"""
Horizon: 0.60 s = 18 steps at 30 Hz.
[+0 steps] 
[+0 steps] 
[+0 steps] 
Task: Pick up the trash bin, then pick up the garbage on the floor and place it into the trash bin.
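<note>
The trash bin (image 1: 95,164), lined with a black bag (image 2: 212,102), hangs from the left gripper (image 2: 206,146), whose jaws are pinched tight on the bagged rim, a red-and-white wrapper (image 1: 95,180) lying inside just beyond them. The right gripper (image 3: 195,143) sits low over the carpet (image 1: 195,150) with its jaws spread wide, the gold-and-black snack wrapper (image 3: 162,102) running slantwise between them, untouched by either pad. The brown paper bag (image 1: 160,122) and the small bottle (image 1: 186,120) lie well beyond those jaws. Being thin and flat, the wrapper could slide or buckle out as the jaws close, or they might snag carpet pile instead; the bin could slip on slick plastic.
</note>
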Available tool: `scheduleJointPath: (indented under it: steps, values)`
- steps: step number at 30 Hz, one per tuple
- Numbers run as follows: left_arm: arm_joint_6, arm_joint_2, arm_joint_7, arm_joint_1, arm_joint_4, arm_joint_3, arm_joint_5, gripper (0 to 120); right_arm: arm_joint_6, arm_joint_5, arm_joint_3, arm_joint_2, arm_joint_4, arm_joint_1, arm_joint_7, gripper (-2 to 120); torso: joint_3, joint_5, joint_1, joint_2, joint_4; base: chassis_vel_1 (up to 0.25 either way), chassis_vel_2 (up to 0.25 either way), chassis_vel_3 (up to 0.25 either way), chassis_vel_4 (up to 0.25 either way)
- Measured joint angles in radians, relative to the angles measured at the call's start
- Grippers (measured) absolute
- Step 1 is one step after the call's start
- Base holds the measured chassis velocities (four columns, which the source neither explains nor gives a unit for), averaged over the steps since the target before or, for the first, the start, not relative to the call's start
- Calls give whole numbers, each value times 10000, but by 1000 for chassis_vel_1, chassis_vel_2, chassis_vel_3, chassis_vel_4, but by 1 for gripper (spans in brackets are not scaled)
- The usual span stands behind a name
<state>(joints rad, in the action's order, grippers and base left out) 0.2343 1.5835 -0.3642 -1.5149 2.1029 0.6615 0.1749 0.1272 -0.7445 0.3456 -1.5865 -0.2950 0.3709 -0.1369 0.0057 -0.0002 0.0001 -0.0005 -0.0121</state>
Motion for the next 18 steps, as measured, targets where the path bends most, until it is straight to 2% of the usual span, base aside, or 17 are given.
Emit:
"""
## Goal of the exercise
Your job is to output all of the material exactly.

## Written answer
Horizon: 0.60 s = 18 steps at 30 Hz.
[+0 steps] 
[+0 steps] 
[+0 steps] 
Task: Pick up the trash bin, then pick up the garbage on the floor and place it into the trash bin.
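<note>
The trash bin (image 1: 95,164), lined with a black bag (image 2: 212,102), hangs from the left gripper (image 2: 206,146), whose jaws are pinched tight on the bagged rim, a red-and-white wrapper (image 1: 95,180) lying inside just beyond them. The right gripper (image 3: 195,143) sits low over the carpet (image 1: 195,150) with its jaws spread wide, the gold-and-black snack wrapper (image 3: 162,102) running slantwise between them, untouched by either pad. The brown paper bag (image 1: 160,122) and the small bottle (image 1: 186,120) lie well beyond those jaws. Being thin and flat, the wrapper could slide or buckle out as the jaws close, or they might snag carpet pile instead; the bin could slip on slick plastic.
</note>
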Available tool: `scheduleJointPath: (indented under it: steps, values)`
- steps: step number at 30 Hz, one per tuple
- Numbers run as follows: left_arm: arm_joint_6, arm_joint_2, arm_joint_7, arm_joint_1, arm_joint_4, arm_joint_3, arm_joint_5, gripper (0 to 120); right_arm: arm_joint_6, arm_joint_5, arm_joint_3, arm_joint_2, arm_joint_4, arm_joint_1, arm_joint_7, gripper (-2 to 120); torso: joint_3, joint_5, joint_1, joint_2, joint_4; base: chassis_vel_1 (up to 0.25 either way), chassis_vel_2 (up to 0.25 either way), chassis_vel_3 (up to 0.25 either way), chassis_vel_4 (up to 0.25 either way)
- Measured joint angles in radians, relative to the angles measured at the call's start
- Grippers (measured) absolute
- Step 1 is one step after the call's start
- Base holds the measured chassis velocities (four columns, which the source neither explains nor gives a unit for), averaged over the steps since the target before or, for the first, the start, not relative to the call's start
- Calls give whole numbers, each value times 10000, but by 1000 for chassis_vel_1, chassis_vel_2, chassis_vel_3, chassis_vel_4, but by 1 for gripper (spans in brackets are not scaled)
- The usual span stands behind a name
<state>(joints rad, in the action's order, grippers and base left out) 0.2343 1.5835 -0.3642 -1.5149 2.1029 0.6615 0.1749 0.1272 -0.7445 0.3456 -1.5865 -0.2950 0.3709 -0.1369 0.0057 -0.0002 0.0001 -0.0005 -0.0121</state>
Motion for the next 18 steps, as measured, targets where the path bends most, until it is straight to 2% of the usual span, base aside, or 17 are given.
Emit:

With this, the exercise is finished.